Just to remind you, I am a professor with a full time job, active research, and no staff. I’m happy to host everyone here but please do what you can to move important things forward, and police yourselves according to our shared goals.
Yes, I suppose there is a rough correlation between the distances generated by ANOPA and patristic distances, so the choice of a sufficiently distant outroup/outlier would tend to render the ingroup tightly clustered. Then again, any deep-ish divergence within a clade would tend to be represented as two clusters with greater likelihood as the outgroup/outlier were closer to the root.
It does seem arbitrary, isn’t all of cladistics subject to this problem?
This might be my cue to get all huffy. It most certainly is not. If by “cladistics” you refer to modern phylogenetics, its methods have extensive theoretical and empirical justification, and systematists are constantly examining and validating their conclusions. There is a huge literature on this subject. If you aren’t familiar with it I can probably point you in that direction.
Now, I will allow that the occasional molecular biologist just grabs a few sequences, dumps them into MEGA, and pushes a button for a neighbor-joining tree. But that’s not how actual phylogeneticists work.
Anyway, phylogenetics is by no means cargo cult science and shows none of its identifying features. ANOPA, on the other hand, shows those features prominently.
I most certainly do not refer to phylogenetics. I refer to cladistics of phenotypic data, which seems much more arbitrary.
That’s phylogenetics too. But there is still plenty of theoretical and empirical justification for methods even in morphological phylogenetics and still a huge literature on the subject. Scoring morphological characters certainly isn’t as easy as and has more subjectivity than aligning sequences, but it’s still done using justified procedures. And I will point out that its results usually agree with molecular phylogenies; when they don’t, that’s worth a publication all by itself. There is no reason to equate it with cargo cult science.
If I understand the situation carefully, cladistics uses monophyletic groups while baramins would be paraphyletic groups. To use an example, humans belong to the Hominidae clade which is monophyletic while baraminologists put humans and apes into two separate paraphyletic clades. Monophyletic groups are robust and empirically supported while paraphyletic groups are arbitrary and not well supported.
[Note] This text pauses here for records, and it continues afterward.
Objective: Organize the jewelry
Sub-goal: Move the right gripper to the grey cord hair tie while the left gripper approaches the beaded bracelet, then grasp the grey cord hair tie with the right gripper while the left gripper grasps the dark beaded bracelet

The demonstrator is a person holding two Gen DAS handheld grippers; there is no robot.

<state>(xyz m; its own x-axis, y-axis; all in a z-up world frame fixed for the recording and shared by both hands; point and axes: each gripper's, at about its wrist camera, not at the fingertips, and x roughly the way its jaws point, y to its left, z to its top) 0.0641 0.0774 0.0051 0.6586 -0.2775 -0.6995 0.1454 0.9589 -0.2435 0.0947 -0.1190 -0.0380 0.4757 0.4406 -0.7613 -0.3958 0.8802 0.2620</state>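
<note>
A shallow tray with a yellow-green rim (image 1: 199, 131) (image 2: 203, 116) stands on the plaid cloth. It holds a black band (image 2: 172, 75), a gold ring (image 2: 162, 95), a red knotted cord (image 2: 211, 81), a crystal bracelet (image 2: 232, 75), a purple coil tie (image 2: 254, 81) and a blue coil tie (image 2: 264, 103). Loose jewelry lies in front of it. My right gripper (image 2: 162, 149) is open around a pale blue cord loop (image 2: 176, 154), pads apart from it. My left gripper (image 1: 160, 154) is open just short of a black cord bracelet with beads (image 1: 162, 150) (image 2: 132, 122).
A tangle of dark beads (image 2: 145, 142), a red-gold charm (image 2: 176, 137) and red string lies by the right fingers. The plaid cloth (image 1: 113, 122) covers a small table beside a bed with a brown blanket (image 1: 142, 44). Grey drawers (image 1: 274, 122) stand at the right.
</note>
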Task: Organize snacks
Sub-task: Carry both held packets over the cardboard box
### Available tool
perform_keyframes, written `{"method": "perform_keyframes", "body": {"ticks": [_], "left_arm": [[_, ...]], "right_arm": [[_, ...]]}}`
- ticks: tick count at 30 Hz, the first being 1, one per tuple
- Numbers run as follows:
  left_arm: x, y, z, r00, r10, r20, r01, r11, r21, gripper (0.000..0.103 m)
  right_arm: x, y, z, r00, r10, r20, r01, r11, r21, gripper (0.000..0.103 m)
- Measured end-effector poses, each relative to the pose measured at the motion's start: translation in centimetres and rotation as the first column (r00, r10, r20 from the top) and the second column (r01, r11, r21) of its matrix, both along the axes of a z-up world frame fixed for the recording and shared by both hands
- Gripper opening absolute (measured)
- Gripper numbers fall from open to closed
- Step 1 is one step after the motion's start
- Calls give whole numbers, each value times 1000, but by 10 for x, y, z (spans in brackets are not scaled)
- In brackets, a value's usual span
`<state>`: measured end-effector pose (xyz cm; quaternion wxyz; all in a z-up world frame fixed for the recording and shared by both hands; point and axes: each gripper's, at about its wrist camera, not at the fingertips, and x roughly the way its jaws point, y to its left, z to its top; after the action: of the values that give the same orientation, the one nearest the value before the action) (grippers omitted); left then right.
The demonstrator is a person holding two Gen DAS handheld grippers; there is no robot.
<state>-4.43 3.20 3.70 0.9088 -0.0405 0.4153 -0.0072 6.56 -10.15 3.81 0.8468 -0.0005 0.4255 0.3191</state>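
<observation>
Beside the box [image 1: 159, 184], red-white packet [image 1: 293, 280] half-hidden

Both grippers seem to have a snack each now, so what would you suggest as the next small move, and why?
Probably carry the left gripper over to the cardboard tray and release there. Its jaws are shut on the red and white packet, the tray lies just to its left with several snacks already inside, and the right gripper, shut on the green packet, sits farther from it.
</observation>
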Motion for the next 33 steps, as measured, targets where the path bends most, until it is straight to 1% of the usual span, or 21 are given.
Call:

Is this the essence of it?
I don’t think so. It isn’t a question of monophyly vs. paraphyly. It’s a question of separate creation vs. common descent. Baraminologists try to identify separately created groups, and my point is that their methods for determining the limits of such groups are not justified even on their terms, quite aside from the question of whether such groups do exist or whether we would consider them paraphyletic. (If they existed they would not be paraphyletic; a “kind” is necessarily a clade.) As to whether baraminologists commonly designate groups that scientists would consider paraphyletic, there really are not enough examples of baraminologists designating groups to draw any sort of conclusion. Most often they pick a recognized taxon, probably a clade, and declare it to be a baramin. The main exception would be Hominidae, about which there is no consensus. And the focus is not on whether apes are a single baramin; it’s on making sure that humans are.